Highlights

The denoising process is made easier and faster due to the semantic conditioning applied to the DDIM.
The resulting representation is linear, semantically meaningful, and decodable.
Code is available on this GitHub repo.
A tuto is available on MONAI here.

Introduction

Autoencoders are useful for learning representations. On the contrary, DPM models can transform an input image into a latent variable yet they lack key features like semantics and disentanglement.
The proposed approach uses a learnable encoder to capture high-level semantics and a DPM for decoding and modeling variations.
Unlike other DPMs, DDIM introduces a non-Markovian reverse process while preserving DPM training objectives.
Conditioning DDIM on semantic information improves denoising efficiency and produces a linear, decodable, semantically meaningful representation. Also, due to the conditioning, the denoising becomes easier and faster.
To generate unconditional synthetic data, the authors used another DPM for the semantic subcode distribution.

Methods

Difference between DDPM and DDIM

DDPM and DDIM are both generative models with an identical forward process, leading them to share the same objective function. The difference between them is in the reverse process..

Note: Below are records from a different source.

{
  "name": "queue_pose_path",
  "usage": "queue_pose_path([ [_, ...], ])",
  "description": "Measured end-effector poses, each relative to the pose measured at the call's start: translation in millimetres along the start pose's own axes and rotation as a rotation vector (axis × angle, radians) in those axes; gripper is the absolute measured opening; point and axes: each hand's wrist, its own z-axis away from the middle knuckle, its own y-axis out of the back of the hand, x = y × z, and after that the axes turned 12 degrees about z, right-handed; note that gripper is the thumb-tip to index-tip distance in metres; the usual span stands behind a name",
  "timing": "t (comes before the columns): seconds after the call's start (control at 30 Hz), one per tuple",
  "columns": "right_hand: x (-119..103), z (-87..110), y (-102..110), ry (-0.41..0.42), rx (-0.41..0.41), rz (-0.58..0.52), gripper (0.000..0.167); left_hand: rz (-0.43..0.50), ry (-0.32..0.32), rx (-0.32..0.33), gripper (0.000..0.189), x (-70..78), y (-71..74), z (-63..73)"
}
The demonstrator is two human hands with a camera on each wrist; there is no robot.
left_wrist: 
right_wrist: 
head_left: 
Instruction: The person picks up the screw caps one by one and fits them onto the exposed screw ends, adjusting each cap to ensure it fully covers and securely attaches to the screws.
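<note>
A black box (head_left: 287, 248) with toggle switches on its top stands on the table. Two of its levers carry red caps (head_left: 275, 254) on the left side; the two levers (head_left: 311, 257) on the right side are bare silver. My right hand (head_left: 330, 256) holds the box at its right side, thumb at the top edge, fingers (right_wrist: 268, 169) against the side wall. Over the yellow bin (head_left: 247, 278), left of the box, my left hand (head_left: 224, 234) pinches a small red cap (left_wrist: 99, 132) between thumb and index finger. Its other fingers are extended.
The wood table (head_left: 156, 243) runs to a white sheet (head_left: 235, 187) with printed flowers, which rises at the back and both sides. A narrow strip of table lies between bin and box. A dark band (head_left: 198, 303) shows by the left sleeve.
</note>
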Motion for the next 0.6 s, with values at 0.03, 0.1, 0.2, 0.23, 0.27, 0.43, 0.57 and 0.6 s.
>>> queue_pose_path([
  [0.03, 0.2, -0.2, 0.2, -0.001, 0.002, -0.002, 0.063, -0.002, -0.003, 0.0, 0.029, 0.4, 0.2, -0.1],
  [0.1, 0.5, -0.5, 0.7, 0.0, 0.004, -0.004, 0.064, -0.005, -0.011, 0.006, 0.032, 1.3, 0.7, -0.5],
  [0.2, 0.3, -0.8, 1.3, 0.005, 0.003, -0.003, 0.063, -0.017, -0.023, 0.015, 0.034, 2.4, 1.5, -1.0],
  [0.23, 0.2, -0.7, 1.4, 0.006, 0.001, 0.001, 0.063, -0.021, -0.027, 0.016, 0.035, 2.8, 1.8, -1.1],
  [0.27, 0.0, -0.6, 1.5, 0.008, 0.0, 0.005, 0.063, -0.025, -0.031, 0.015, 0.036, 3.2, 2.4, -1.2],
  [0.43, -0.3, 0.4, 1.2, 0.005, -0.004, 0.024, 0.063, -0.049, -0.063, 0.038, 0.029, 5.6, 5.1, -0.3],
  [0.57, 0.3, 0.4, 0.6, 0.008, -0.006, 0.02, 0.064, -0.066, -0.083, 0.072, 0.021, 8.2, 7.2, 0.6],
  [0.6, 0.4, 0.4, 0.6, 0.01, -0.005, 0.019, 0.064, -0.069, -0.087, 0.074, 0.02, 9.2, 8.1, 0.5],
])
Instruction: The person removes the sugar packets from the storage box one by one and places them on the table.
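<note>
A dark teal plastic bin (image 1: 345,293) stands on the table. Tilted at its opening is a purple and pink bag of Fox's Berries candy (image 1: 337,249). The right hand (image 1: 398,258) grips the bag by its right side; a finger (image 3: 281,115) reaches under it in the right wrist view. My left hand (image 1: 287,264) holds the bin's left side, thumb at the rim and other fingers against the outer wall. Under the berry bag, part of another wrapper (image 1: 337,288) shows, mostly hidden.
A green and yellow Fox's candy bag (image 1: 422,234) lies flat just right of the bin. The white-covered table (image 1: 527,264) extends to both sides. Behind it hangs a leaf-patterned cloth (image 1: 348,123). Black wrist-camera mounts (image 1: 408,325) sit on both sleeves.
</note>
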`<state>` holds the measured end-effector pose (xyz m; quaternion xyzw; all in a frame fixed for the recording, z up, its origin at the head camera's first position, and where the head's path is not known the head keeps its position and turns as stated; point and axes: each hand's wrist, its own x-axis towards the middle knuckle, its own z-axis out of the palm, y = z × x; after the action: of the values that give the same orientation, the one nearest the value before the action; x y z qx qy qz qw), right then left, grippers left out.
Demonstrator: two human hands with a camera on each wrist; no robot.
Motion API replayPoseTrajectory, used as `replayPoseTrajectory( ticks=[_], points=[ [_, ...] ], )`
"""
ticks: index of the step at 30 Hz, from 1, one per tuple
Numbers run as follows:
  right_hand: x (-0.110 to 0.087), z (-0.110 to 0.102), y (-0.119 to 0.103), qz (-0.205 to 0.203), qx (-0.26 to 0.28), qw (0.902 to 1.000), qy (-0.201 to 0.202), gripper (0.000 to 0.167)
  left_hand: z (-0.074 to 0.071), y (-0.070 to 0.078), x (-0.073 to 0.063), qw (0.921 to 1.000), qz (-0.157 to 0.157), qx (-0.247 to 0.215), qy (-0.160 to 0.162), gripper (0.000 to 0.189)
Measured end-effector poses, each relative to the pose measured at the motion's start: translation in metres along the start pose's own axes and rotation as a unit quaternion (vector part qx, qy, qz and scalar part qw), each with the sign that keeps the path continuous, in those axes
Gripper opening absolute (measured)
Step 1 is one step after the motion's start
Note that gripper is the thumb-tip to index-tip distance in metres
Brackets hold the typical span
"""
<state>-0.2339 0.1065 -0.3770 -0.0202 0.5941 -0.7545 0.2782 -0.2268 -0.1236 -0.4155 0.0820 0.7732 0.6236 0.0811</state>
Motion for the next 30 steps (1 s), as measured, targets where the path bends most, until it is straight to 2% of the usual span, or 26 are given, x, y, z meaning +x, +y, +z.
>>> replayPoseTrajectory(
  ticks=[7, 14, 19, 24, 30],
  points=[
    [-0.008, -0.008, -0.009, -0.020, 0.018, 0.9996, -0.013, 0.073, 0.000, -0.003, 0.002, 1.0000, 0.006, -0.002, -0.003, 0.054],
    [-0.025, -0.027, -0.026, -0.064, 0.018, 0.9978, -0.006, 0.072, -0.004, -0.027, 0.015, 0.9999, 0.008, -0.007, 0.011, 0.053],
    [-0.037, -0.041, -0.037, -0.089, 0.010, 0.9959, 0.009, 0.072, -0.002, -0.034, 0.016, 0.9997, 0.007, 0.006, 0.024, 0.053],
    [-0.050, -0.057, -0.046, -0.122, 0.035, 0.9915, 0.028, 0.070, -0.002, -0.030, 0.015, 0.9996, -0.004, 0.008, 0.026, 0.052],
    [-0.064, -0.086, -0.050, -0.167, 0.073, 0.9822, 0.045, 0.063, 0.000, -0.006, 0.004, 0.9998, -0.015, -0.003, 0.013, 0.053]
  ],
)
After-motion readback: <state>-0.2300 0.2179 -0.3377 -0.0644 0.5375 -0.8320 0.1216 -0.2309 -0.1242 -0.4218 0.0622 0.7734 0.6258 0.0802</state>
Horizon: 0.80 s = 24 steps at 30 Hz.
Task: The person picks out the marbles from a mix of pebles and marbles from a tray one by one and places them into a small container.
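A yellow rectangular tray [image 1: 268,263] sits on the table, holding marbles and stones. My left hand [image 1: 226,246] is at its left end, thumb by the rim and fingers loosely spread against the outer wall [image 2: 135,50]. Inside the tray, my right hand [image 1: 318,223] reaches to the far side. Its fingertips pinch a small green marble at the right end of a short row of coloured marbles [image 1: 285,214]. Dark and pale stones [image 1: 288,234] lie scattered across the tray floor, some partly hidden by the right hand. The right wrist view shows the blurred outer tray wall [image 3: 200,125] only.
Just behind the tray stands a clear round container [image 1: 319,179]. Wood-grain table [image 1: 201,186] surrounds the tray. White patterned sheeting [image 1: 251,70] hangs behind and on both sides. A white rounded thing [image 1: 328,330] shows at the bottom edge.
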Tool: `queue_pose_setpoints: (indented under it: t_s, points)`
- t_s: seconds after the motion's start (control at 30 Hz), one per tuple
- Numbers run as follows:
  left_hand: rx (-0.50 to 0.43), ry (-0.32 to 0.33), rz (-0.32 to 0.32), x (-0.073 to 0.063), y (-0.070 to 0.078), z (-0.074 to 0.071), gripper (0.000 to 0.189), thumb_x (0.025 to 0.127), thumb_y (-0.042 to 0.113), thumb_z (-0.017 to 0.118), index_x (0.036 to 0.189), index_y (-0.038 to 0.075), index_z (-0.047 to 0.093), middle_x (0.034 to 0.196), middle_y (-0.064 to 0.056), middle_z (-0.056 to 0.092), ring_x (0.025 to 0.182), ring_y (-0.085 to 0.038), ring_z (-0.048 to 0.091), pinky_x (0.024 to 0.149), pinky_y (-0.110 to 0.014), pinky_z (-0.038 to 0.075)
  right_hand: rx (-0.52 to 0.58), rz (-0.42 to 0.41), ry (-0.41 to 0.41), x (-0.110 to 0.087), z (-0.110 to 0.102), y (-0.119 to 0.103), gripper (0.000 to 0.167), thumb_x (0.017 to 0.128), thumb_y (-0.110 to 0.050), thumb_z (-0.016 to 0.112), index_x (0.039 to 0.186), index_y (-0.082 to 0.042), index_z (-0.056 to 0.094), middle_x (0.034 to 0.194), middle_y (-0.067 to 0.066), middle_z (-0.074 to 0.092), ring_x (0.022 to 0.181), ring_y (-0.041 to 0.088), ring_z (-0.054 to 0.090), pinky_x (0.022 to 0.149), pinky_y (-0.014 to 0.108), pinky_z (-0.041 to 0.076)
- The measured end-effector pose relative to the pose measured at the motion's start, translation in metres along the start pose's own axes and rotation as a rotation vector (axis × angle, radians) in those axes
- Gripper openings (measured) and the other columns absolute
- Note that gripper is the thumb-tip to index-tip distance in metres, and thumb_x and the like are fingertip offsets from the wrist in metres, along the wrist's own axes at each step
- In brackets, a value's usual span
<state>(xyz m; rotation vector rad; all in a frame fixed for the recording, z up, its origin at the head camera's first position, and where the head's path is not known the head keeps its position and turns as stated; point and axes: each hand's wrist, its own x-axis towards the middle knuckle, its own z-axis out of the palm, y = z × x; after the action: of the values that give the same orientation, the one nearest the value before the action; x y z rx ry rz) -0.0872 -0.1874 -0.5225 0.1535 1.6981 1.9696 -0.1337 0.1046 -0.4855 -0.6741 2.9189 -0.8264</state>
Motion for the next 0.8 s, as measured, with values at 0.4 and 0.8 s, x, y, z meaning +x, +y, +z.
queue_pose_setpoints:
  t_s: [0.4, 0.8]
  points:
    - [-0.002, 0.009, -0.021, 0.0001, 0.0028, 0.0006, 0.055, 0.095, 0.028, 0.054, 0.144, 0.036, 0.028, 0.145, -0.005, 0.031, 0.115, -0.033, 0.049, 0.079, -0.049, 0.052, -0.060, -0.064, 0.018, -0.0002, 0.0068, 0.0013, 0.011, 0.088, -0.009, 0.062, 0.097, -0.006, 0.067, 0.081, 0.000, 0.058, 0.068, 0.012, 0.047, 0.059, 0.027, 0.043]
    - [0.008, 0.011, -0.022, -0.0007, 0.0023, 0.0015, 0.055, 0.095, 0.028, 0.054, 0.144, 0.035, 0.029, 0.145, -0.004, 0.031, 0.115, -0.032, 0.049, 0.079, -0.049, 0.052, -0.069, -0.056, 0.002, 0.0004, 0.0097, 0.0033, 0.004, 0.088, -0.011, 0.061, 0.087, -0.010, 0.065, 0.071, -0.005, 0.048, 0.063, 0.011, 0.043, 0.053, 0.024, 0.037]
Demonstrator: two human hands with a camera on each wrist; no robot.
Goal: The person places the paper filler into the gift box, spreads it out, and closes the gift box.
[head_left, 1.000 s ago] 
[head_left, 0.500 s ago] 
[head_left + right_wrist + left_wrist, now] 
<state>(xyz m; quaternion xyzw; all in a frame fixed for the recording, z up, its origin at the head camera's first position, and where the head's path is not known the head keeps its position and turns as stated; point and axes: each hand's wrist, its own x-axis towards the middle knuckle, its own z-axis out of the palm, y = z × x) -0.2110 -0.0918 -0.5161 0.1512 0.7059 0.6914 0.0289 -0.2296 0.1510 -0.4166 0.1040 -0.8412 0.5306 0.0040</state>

In DDPM, the reverse process is stochastic. The goal is to model the reverse diffusion process, starting from pure noise and progressively denoising it to generate a sample that resembles the original data.

1. Forward Process in DDPM:

\[q(x_t | x_{t-1}) = \mathcal{N}(x_t; \sqrt{1 - \beta_t} x_{t-1}, \beta_t I)\]

2. Reverse Process in DDPM:

\[p_\theta(x_{t-1} | x_t) = \mathcal{N}(x_{t-1}; \mu_\theta(x_t, t), \Sigma_\theta(x_t, t))\]

DDIM [1] introduces a non-Markovian modification to the reverse process, enabling deterministic sampling while preserving the training objective of DDPM.

1. Forward Process in DDIM:

\[q(x_t | x_0) = \mathcal{N}(x_t; \sqrt{\alpha_t} x_0, (1 - \alpha_t) I)\] \[\text{where } \alpha_t = \prod_{s=1}^{t} (1 - \beta_s)\]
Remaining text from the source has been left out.